5381(III)_Sars-CoV2 and the Liturgy of Life - May 10, 2020

5381(III)_Sars-CoV2 and the Liturgy of Life - May 10, 2020

May 20, 2020

By Anna Sansoni, Infectiologist, c/o Hospital of Siena with Andrea Lapi, Intern c/o the Hospital of Siena;
Salesian Cooperators at the Oratory La Magione of Siena


Siena hospital, Italy, 10 May 2020 -- I finally respond to the gentle request for a testimony of these two and a half months I spent in the company of Coronavirus-19. As I start writing, the knot in my throat grows tighter and my eyes fog up: I am surprised by this reaction, but I accept it. For about three weeks I have preparing myself to write; I could bring myself to do it only today, after a happy meeting on zoom with the young university students of the Oratory. We were led by Fr. Emanuele in a reading of our times in the company of the disciples of Emmaus.


"Send forth your light and your truth; may they be my guide." Ps 42


As an infectiologist, I observed COVID-19 from afar, already in China's time, in suspense like everyone else regarding the future: would it stop like SARS and MERS, its first cousins, or would it overwhelm us as it was doing in China? At a certain point in my observation, it was clear to me that it would arrive in Italy, and at our hospital in Siena as well. It was a gradual "unveiling" that allowed me to prepare my heart for the days to come, until the foreseen and expected shock struck. Just as a message that a direct and intense look from a friend can covey, without saying a word to each other, I knew that I would soon be in the middle of it. The last community liturgy in which I was able to participate was the Liturgy of the Ashes. I participated in that a few hours before my separation from my family and from the oratory. I chose this separation with the intention of protecting the people I love from a possible contagion that could befall me, as it did many other health-care workers. It was a painful ripping apart, a real Lent within Lent, a fast from the most powerful and intimate affections and relationships. I welcomed it and surrendered it to the Lord. I wrote to my parish priest and friend, "I have with me everything I need, the Lord, the Word, your affection". It was not possible to confess to my spiritual director nor to my parish priest because of the lockdown. I looked for the hospital chaplain and put myself in God's grace. I brought with me a few things that I just couldn’t do without: among them the Bible, my rosary and some books by Don Bosco that would keep me company. For the first month I lived without the companionship of my family, with Jesus in my heart, the company of the daily Word offered by the Church, my mother, Pope Francis at the helm with his morning Mass, and the sweet and strong guidance of my spiritual director at the most difficult moments. I worked hard, studied COVID-19 during the rest and prayed to the Lord that He would give me His gaze and only His gaze when reading the events.
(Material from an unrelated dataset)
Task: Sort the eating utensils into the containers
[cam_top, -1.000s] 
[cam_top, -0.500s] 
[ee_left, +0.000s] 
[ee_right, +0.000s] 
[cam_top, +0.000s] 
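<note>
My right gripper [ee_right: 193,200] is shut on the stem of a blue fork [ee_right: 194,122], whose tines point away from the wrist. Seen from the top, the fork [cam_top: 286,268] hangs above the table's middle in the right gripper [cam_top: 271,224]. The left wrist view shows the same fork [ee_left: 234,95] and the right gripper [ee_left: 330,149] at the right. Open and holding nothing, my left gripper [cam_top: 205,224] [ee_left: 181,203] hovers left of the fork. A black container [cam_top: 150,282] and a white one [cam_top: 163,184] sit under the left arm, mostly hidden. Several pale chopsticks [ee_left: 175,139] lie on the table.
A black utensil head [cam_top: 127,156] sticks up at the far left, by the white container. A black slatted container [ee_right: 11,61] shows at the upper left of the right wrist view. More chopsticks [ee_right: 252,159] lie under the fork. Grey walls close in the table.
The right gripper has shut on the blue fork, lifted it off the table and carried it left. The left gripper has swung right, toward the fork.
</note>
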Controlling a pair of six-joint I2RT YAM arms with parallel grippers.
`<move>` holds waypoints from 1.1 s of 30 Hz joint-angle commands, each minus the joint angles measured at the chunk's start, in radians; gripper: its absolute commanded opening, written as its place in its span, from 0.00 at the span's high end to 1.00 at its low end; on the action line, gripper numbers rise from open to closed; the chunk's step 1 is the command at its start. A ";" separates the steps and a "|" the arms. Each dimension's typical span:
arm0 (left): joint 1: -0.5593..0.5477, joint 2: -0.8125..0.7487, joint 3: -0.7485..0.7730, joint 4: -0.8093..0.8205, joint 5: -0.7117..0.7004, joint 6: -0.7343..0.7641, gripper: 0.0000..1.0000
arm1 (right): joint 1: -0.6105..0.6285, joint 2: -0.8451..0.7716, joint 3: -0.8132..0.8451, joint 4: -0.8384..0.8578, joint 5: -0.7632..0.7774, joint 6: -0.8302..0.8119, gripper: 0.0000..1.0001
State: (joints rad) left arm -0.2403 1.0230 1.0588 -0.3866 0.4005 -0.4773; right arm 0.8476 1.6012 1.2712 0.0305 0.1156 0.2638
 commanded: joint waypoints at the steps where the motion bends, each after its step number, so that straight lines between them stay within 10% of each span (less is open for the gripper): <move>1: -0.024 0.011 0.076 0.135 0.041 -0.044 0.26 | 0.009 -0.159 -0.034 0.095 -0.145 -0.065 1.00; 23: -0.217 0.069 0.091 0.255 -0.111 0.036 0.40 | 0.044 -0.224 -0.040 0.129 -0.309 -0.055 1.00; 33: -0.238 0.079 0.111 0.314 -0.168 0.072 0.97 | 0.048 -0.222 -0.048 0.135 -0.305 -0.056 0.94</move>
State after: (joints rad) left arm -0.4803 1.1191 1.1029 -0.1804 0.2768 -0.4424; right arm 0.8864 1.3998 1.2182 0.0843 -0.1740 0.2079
"And it was night." John 1:30 p.m.


The days that followed saw us overwhelmed by events. The sick almost always arrived in the middle of the night, in the dark, when energy is low and strength depleted. They were torn apart from their families, with no possibility of visits, no friendly faces, no direct contact, no comfort of a confession or the Eucharist in those moments that could be their last. The only interaction they had was with us. However, this was an interaction deprived of every visible human characteristic, through layers of personal protective equipment, a distorted voice, a look through an often fogged-up visor. The use of a multitude of health-care equipment – respirators, central venous catheters, pumps, all essential for the recovery of their health – violated, nevertheless, their suffering bodies. The tears of the nurses, blessed angels bent over by fatigue and by real emotional exhaustion, added to the dignified dismay of the patients. At the end of our visit with them, we would contact their family members one by one, to give them news, to give them clinical comfort when recovery was foreseeable, to always provide them some humane support: "Don't worry, you cannot be here; but, we are close to them; we don't leave them; we are with them, next to them, together with them, We are fighting alongside with them and we shall do our best to send them back to you." At the end of the phone call they left us grateful. Sometimes I cried: the pain I saw around me was so severe; and the condition of the patients was inhuman. I accepted it and passed it over to the Lord. It was Lent.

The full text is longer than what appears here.